As a country we need to understand why China has eventually become party to the climate-change agreement. In addition to being responsive to Global warming, China has been suffocating its own people. Today Beijing is nicknamed the masked city because if its citizens do not wear masks with filters it is almost impossible to breath.

We are currently struggling to supply drugs to hospitals. We are grounding hospital emergency services and rationing food for patients. Can we afford to purchase masks for the entire Kam’mwamba or Neno population? I am not implying thatKam’mwamba will become Beijing immediately. We may not be able to live to see it but our children and their children likely will.

Our Chinese counterparts are playing a double standard. Initiating and promoting green house gas emissions in Malawi, while reducing the same in their country? According to Scientific American, China’s National Development and Reform Commission has laid out a plan to cope with climate change through the end of the decade. Theyare building more nuclear power plants, wind farms, hydroelectric dams and even to start employing more solar power, of which, the country installed 12 gigawatts worth in 2013. In fact, in 2013, more new clean energy sources were added to the grid in China than fossil fuel-fired power for the first time ever.

China has added several hundred gigawatts worth of such clean energy, the Three Gorges Dam alone pumps out 22 gigawatts and also hopes to add as much as 1,000 gigawatts of these low-carbon emitting sources by 2030. I find this deceptive. They are not investing in coal burning power plants anymore. What is their explanation for not doing so?

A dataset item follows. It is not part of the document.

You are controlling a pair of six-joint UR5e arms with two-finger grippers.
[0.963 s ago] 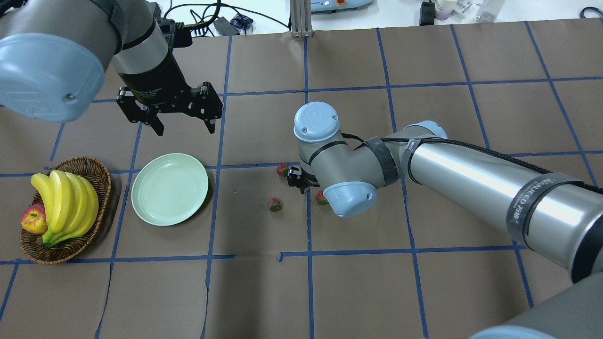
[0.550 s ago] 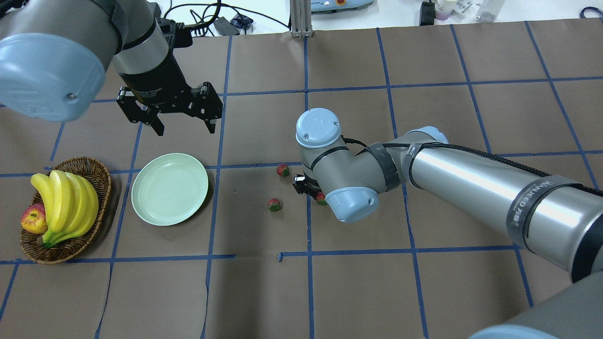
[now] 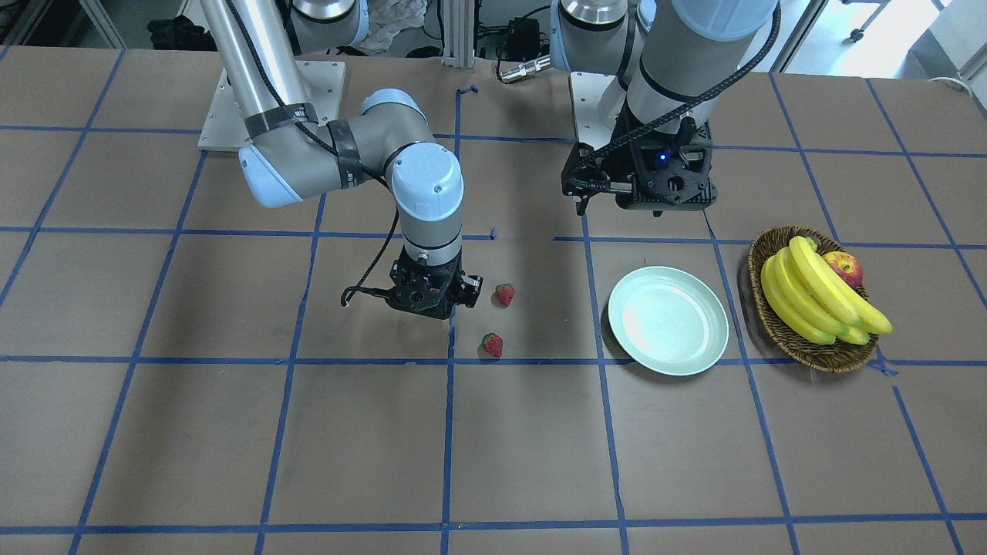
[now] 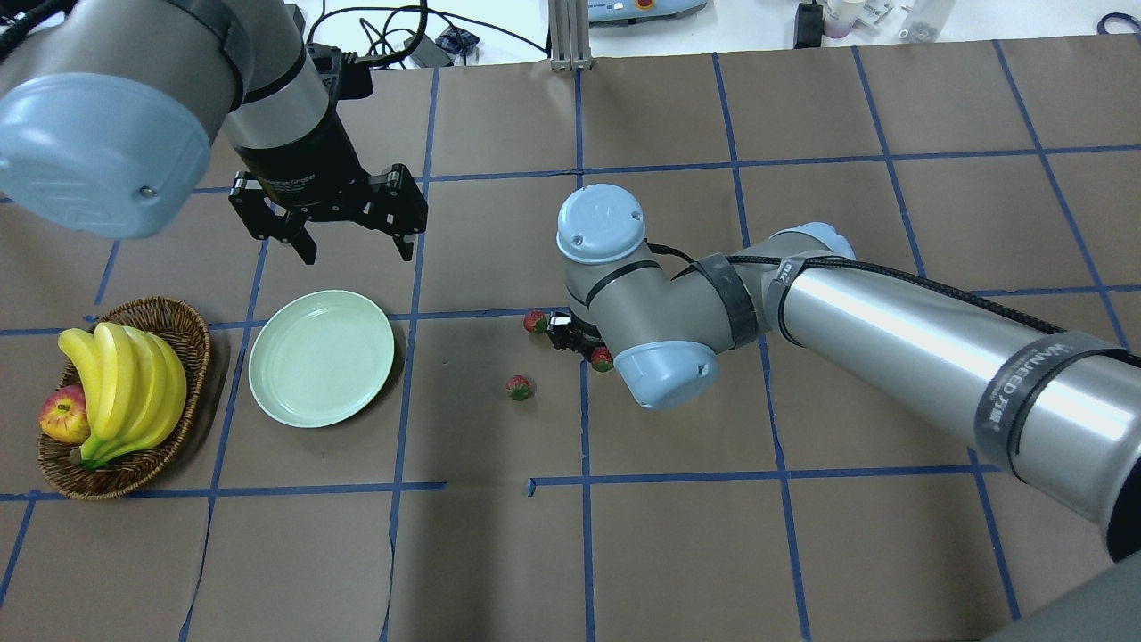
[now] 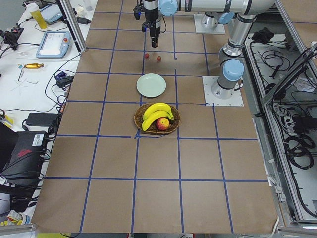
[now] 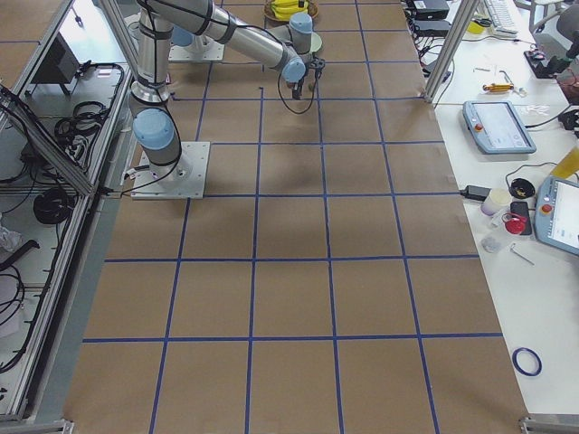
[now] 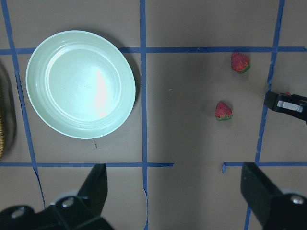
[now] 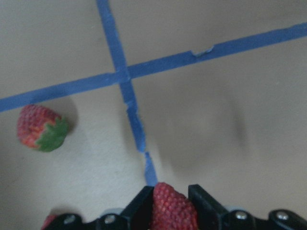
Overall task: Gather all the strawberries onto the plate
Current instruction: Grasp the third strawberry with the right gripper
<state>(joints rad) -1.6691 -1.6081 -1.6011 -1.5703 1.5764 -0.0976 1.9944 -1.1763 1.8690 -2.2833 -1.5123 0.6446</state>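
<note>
My right gripper [image 8: 170, 211] is shut on one strawberry [image 8: 170, 206], low over the table; in the overhead view that strawberry [image 4: 602, 359] peeks out under the right wrist. Two more strawberries [image 4: 535, 321] [image 4: 519, 387] lie on the brown table to its left, also in the front view [image 3: 504, 294] [image 3: 492, 344] and the left wrist view [image 7: 240, 62] [image 7: 223, 110]. The mint-green plate [image 4: 321, 357] [image 3: 668, 320] [image 7: 80, 84] is empty, further left. My left gripper [image 4: 355, 245] hangs open and empty above the table just beyond the plate.
A wicker basket [image 4: 192, 343] with bananas [image 4: 125, 383] and an apple [image 4: 62, 415] stands left of the plate. Blue tape lines grid the table. Cables and equipment lie beyond the far edge.
The right gripper came down over the strawberry nearest it, closed on it and shifted it slightly away from the robot. The left gripper moved slightly right. The other two strawberries stayed.
</note>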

If China is serious about assisting struggling countries such as Malawi in boosting their energy production for economic growth and development, wouldn’t it be intelligent to invest in energy infrastructure that would not be hazardous to the people and environment? Alternative energy such as wind and solar will do just exactly that. I seriously think the Professor Peter Muthalika administration should take another look at this. Let us tread carefully.